Orange is the new black: la stagione finale perfetta

Tra alti e bassi, Orange is the new black è dapprima diventata lentamente racconto corale, poi umana commedia e racconto di formazione; e, nonostante a metà percorso il fiato si era fatto un po' corto (la stagione quattro e cinque risentivano di una stanchezza narrativa che affiorava qua e là), non poteva esserci finale migliore di questo

C’è della forza ad ammettere quello che non si è capaci di fare: si chiama istinto di sopravvivenza”: lo dice Red, aka Galina Radzikov, al secolo (la straordinaria) Kate Mulgrew. E riassume bene il senso profondo di quello che è – stato – Orange Is The New Black, il cuore pulsante di questa ultima settima stagione.

Tra alti e bassi, la storia di Piper Chapman è dapprima diventata lentamente racconto corale, poi umana commedia e racconto di formazione; e, nonostante a metà percorso il fiato si era fatto un po’ corto (la stagione quattro e cinque risentivano di una stanchezza narrativa che affiorava qua e là), non poteva esserci finale migliore di questo. Emozionante, ma soprattutto chiusura di un cerchio perfetto, tirando le somme, di un racconto che spesso per strada aveva perduto il percorso ma che arriva al capolinea lucido e consapevole. Quando ha iniziato la sua corsa, nel 2013, Orange is the new black aveva aperto e sfondato non pochi muri, mostrando fin dove poteva spingersi la tv seriale in streaming, fino a dove il racconto audiovisivo poteva arrivare a confrontarsi con la realtà: il carcere, la violenza, l’omosessualità, tutte tematiche che difficilmente o quasi mai erano state declinate al femminile, e che invece la serie ideata da Kenji Kohan e ispirata alle memorie di Pier Kerman metteva in scena senza orpelli né peli sulla lingua.

I tredici episodi che mettono la parola fine sono allora tredici capitoli dove lentamente, inesorabilmente, morbidamente, le trame principali trovano una conclusione naturale: ed è come se la narrazione prendesse vita propria e dopo aver gonfiato all’inverosimile (l’acme narrativo probabilmente è stata la rivolta di Litchfield, il punto verso cui il racconto procedeva a da cui poi è scivolato giù in discesa a chiudere tutto) si sgonfiasse, ritrovasse la forma naturale per far trovare ad ogni personaggio il suo posto, la sua dimensione, la sua verità. Ed è questo il vero punto di forza della stagione finale di Orange is the new black: la sincerità.

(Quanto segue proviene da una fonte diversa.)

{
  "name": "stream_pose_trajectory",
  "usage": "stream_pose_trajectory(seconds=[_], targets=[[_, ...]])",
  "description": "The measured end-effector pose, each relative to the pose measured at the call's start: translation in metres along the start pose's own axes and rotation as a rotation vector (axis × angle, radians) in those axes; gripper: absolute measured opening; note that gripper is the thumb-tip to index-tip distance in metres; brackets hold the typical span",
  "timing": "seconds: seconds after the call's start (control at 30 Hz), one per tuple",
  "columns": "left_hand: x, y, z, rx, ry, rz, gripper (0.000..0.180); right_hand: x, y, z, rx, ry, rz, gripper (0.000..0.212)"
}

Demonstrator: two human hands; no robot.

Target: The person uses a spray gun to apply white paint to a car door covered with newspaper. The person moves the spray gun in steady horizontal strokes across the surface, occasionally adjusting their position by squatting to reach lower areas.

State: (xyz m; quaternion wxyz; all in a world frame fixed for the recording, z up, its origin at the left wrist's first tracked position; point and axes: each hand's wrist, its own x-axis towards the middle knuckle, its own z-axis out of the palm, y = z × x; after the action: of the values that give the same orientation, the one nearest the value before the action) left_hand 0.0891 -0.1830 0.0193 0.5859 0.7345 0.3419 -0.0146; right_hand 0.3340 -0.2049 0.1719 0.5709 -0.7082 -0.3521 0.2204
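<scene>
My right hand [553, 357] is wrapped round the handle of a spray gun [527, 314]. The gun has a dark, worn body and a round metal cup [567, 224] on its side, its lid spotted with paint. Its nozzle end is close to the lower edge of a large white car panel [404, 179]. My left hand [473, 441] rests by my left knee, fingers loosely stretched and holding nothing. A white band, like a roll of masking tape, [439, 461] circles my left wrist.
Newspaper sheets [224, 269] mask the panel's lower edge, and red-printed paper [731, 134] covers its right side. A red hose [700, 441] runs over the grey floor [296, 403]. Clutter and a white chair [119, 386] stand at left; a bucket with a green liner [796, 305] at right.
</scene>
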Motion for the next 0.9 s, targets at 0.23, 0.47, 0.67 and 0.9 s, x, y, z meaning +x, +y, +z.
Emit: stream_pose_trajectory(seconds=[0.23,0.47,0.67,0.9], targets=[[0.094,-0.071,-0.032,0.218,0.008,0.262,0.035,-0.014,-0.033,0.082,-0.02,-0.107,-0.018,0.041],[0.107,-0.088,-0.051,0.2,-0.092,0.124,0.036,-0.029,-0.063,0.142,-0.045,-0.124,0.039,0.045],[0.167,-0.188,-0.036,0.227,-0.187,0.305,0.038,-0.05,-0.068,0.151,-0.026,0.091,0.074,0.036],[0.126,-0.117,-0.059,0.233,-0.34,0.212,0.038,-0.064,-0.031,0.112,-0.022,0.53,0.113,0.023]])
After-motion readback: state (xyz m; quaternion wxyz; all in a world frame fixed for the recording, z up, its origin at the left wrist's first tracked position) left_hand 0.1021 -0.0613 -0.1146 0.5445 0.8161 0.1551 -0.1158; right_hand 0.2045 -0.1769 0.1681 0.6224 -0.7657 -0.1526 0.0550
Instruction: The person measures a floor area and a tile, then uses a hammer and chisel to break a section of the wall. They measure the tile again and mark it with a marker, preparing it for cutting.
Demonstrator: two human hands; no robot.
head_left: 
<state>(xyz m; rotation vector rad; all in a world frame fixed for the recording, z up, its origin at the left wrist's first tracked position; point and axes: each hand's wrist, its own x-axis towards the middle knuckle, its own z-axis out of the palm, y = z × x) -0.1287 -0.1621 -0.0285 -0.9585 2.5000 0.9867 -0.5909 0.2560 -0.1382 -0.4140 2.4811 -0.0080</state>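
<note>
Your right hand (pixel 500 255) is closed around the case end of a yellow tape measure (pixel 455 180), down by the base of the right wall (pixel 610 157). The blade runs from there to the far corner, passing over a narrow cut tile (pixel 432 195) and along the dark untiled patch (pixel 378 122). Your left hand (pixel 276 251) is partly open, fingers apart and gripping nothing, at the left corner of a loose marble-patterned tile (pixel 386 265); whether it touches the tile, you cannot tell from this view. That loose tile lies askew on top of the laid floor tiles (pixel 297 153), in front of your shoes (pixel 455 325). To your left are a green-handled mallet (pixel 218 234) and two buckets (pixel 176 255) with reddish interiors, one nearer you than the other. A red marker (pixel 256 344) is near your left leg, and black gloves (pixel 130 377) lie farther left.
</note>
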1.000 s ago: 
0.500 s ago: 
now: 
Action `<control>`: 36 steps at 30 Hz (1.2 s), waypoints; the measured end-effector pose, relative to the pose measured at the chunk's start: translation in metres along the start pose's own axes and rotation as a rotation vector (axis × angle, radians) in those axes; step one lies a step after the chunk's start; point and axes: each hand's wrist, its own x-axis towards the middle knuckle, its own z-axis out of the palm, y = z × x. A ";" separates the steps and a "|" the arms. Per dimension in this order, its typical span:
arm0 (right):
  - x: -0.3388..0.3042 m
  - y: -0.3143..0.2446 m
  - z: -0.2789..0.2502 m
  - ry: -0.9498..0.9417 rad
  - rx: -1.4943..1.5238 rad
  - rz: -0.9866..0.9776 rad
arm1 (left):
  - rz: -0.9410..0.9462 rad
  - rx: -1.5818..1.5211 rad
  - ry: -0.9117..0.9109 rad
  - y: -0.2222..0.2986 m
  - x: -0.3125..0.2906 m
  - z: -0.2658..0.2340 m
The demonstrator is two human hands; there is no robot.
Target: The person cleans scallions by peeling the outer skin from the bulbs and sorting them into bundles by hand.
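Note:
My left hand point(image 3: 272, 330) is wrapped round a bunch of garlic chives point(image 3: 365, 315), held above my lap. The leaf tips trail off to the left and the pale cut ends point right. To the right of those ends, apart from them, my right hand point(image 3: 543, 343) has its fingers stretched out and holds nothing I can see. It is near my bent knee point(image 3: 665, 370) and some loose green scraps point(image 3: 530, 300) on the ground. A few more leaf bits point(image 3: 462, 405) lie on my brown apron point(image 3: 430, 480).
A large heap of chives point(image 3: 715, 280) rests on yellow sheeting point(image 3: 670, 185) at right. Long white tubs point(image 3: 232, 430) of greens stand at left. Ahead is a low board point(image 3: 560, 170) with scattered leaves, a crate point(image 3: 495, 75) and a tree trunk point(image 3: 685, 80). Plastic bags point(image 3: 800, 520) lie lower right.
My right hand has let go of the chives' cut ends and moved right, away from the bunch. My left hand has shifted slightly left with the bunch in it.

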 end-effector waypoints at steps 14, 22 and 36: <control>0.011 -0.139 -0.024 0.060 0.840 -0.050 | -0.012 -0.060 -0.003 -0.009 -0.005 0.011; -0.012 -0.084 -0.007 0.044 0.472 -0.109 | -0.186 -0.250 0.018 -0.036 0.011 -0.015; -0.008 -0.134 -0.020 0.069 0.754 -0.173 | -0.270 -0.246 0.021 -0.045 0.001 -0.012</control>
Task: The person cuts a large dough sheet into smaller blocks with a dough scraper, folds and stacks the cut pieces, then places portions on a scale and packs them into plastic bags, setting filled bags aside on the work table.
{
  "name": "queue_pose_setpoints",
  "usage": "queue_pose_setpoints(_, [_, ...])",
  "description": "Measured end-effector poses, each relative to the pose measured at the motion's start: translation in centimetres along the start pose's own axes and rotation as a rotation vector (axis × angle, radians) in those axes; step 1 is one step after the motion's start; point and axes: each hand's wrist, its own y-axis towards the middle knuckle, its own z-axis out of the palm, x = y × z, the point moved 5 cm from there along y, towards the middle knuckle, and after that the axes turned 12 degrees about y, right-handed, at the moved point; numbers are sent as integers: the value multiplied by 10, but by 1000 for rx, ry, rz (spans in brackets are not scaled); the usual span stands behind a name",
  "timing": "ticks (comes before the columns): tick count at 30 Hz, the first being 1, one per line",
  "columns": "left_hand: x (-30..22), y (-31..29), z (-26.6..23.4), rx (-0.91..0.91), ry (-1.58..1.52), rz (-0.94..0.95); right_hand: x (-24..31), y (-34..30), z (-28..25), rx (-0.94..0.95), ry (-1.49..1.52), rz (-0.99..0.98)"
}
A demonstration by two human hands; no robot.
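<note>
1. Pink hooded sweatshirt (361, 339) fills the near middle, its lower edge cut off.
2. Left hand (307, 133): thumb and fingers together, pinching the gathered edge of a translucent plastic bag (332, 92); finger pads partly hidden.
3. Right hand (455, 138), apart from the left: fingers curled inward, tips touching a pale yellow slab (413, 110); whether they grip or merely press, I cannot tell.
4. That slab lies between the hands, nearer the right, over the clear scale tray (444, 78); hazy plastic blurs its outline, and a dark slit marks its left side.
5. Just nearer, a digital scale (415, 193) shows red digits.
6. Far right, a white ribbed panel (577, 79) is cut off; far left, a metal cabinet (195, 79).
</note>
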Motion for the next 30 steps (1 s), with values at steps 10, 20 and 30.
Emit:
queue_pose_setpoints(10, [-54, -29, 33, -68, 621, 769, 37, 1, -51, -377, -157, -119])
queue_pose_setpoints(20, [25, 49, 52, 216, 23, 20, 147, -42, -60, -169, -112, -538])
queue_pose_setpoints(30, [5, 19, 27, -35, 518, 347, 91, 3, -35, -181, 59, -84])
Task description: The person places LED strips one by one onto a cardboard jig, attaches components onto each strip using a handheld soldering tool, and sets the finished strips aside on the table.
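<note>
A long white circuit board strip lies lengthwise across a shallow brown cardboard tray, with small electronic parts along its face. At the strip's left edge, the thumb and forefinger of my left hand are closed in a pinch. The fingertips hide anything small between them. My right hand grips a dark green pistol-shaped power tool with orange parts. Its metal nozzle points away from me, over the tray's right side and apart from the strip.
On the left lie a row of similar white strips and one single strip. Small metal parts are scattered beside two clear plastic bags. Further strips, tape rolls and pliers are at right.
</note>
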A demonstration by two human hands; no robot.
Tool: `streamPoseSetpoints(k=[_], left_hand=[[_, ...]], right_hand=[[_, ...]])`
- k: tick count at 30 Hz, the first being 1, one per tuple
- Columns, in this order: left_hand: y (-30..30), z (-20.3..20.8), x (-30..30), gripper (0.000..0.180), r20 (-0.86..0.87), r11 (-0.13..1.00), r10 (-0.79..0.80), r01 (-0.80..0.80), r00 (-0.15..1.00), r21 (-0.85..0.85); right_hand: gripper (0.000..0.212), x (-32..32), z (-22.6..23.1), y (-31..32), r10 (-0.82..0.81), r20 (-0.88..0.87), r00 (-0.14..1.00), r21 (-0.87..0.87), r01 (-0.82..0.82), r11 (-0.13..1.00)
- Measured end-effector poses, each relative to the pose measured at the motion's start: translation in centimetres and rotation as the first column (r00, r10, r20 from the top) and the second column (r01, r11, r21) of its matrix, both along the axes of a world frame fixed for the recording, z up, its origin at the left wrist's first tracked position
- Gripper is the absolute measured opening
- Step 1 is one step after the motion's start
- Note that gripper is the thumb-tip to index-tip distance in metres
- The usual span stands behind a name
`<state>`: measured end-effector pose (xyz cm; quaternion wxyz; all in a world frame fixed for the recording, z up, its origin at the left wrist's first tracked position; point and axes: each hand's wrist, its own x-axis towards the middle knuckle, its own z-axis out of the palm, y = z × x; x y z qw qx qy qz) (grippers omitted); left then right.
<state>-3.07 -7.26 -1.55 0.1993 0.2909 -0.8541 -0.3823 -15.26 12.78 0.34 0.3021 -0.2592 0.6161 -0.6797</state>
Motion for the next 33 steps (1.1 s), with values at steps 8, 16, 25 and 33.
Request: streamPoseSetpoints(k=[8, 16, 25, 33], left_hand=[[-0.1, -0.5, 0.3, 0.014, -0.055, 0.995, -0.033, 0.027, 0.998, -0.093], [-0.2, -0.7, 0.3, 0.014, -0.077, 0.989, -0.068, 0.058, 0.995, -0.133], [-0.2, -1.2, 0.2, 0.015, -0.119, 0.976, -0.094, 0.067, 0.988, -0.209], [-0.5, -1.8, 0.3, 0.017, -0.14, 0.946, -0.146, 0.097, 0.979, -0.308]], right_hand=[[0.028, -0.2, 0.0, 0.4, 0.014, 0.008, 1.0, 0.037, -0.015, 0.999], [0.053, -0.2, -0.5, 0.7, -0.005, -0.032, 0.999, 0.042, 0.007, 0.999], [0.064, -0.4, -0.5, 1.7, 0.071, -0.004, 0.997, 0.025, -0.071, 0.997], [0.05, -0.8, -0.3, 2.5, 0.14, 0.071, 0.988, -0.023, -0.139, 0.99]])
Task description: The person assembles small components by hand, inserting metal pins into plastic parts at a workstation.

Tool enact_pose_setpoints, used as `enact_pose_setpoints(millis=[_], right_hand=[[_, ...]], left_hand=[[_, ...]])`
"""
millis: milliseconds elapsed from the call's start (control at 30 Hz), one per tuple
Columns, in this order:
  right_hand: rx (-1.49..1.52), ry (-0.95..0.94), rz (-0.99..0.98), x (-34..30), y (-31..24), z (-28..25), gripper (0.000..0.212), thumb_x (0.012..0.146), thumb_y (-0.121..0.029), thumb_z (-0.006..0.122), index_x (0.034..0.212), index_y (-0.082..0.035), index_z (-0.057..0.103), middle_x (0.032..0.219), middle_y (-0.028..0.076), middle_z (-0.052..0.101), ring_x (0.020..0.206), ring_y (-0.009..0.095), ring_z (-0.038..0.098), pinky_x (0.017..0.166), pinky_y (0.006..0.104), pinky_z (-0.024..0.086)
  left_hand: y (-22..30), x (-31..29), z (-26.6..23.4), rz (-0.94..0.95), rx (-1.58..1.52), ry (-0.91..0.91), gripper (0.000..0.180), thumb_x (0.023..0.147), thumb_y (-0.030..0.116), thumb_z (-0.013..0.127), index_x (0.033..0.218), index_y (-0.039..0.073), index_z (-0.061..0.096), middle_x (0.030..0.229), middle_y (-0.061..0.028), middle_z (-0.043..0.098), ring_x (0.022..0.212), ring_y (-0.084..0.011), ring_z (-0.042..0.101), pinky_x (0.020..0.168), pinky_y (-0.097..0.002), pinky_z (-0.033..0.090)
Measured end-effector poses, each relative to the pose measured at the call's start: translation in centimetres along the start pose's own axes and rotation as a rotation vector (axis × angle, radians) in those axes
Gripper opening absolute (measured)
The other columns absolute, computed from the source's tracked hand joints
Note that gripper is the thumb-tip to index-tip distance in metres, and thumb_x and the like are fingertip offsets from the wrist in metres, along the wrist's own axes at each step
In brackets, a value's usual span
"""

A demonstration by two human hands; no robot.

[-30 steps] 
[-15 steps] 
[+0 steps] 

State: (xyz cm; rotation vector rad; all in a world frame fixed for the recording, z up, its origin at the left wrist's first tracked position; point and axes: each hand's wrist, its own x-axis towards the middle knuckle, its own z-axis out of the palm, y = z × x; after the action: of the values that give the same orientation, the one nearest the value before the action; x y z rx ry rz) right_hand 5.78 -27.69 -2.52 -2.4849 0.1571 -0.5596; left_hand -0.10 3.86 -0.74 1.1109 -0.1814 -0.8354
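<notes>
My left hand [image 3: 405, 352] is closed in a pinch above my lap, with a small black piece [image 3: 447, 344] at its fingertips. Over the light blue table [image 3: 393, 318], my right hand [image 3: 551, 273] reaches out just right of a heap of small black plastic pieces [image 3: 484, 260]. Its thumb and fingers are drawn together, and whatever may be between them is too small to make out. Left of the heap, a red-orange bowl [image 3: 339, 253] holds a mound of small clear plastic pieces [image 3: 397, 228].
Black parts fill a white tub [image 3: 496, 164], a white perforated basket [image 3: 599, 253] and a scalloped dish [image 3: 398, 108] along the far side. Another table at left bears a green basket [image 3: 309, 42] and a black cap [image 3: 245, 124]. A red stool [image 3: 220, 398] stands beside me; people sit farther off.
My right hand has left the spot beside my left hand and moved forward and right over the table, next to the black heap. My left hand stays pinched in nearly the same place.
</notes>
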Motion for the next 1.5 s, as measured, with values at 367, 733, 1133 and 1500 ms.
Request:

Non (solo) l’emozionante svolta di alcune storie; non (solo) il tratteggio a volte caricaturale, a volte eccessivo, sempre coinvolgente, di tutti i personaggi; non (solo) l’incredibile efficacia di tutti gli attori; ma proprio la sincerità del racconto, la necessità drammaturgica di assottigliare il confine tra realtà e finzione, tra rappresentazione scenica e vero, vitale accadimento. Smettono allora di “fare scandalo” il sesso lesbo e la violenza psicologica, la denuncia delle sopraffazioni carcerarie e l’ingiustizia di alcune condanne forfettaria: inseguendo probabilmente l’ondata xenofoba di Trump e soci, ecco che si affianca il doloroso racconto delle storie di deportazione, con metafore e risvolti attuali annessi, ed ecco che il corpus unico del serial diventa folgorante, emotivamente intimo e lacerante nella sua urgenza. Insomma, Orange is the new black ha utilizzato Piper Chapman, biondissima WASP, solo come esca per attirarci e portarci dentro il carcere di un universo femminino in alcuni tratti tutto da scoprire: e ce ne ha mostrato le minoranze e le sofferenze, alzando il velo su un mondo che anche la Hollywood meno patinata ha sempre tenuto lontano dai riflettori. E se la struttura è già vista, il risultato e la trama sono quanto di più vero si sia visto in tv negli ultimi decenni, e così facendo ha lasciato che anche il format drammaturgico prendesse la forma della realtà: poco spettacolare ma incredibilmente reale. Ed è per questo che, anche se è finito, Orange is the new black non finirà mai.